'''

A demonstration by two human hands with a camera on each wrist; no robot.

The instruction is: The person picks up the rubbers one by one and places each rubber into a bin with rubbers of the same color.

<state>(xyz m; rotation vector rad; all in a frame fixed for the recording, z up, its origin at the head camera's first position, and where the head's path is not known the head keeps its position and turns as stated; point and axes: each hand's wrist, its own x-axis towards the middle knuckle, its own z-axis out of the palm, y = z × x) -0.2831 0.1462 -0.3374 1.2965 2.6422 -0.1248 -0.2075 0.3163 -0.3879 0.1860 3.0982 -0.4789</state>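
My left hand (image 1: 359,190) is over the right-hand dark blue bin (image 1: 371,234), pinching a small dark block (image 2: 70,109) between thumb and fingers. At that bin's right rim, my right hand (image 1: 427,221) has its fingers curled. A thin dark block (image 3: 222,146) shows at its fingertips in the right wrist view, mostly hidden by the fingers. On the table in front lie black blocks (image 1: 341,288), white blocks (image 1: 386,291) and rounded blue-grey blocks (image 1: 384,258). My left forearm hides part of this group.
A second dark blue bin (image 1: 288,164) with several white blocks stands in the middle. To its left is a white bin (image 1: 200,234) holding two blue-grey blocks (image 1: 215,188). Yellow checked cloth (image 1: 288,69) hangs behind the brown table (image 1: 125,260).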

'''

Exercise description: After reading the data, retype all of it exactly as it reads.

Answer section:
A demonstration by two human hands with a camera on each wrist; no robot.

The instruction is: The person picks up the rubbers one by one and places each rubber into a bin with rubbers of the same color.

<state>(xyz m; rotation vector rad; all in a frame fixed for the recording, z up, its origin at the head camera's first position, and where the head's path is not known the head keeps its position and turns as stated; point and axes: each hand's wrist, its own x-axis towards the middle knuckle, its own z-axis out of the palm, y = z × x) -0.2831 0.1462 -0.3374 1.2965 2.6422 -0.1248 -0.2075 0.3163 -0.3879 0.1860 3.0982 -0.4789</state>
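My left hand (image 1: 359,190) is over the right-hand dark blue bin (image 1: 371,234), pinching a small dark block (image 2: 70,109) between thumb and fingers. At that bin's right rim, my right hand (image 1: 427,221) has its fingers curled. A thin dark block (image 3: 222,146) shows at its fingertips in the right wrist view, mostly hidden by the fingers. On the table in front lie black blocks (image 1: 341,288), white blocks (image 1: 386,291) and rounded blue-grey blocks (image 1: 384,258). My left forearm hides part of this group.
A second dark blue bin (image 1: 288,164) with several white blocks stands in the middle. To its left is a white bin (image 1: 200,234) holding two blue-grey blocks (image 1: 215,188). Yellow checked cloth (image 1: 288,69) hangs behind the brown table (image 1: 125,260).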

This exercise is finished.